10.2 - Example: Agglomerative Hierarchical Clustering

Example of Complete Linkage Clustering

Clustering starts by computing a distance between every pair of units that you want to cluster.  A distance matrix will be symmetric (because the distance between x and y is the same as the distance between y and x) and will have zeroes on the diagonal (because every item is distance zero from itself).  The table below is an example of a distance matrix.  Only the lower triangle is shown, because the upper triangle can be filled in by reflection.

distance matrix

Now lets start clustering.  The smallest distance is between three and five and they get linked up or merged first into a the cluster '35'.

 To obtain the new distance matrix, we need to remove the 3 and 5 entries, and replace it by an entry "35" .  Since we are using complete linkage clustering, the distance between "35" and every other item is the maximum of the distance between this item and 3 and this item and 5.  For example, d(1,3)= 3 and d(1,5)=11.  So, D(1,"35")=11.  This gives us the new distance matrix.  The items with the smallest distance get clustered next.  This will be 2 and 4.

distance matrix

Continuing in this way, after 6 steps, everything is clustered.

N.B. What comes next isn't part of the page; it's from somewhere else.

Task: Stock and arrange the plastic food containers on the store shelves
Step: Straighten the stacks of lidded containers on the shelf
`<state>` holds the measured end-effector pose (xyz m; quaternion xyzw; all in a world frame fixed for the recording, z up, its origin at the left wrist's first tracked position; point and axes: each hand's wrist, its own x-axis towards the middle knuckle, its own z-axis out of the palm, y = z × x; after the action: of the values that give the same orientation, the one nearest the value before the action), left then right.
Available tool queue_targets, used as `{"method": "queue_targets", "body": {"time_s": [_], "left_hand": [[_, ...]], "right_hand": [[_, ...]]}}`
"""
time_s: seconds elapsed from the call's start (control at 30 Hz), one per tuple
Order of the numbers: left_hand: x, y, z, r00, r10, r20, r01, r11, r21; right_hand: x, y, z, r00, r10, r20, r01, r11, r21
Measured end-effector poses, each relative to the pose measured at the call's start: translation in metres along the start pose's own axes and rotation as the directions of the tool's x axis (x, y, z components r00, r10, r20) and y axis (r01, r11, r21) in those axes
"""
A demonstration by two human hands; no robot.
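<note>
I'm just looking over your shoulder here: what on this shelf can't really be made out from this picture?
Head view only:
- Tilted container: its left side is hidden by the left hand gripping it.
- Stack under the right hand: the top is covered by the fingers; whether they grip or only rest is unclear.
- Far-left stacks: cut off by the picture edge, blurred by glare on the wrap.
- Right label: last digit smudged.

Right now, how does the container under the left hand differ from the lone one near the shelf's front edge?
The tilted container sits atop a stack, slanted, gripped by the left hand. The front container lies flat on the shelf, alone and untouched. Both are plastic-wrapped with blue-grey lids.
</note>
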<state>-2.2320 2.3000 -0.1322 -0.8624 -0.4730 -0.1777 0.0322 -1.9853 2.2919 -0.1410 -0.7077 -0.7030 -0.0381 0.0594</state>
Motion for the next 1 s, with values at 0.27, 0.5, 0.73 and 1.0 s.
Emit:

This is summarized below.  On this plot, the y-axis shows the distance between the objects at the time they were clustered.  This is called the cluster height.  Different visualizations use different measures of cluster height.

complete linkage
Complete Linkage

Below is the single linkage dendrogram for the same distance matrix.  It starts with cluster "35" but the distance between "35" and each item is now the minimum of d(x,3) and d(x,5).  So c(1,"35")=3.

single linkage

Single Linkage

Determining clusters

One of the problems with hierarchical clustering is that there is no objective way to say how many clusters there are. 

If we cut the single linkage tree at the point shown below, we would say that there are two clusters.

single linkage with cut

However, if we cut the tree lower we might say that there is one cluster and two singletons.

single linkage with cut

There is no commonly agreed-upon way to decide where to cut the tree.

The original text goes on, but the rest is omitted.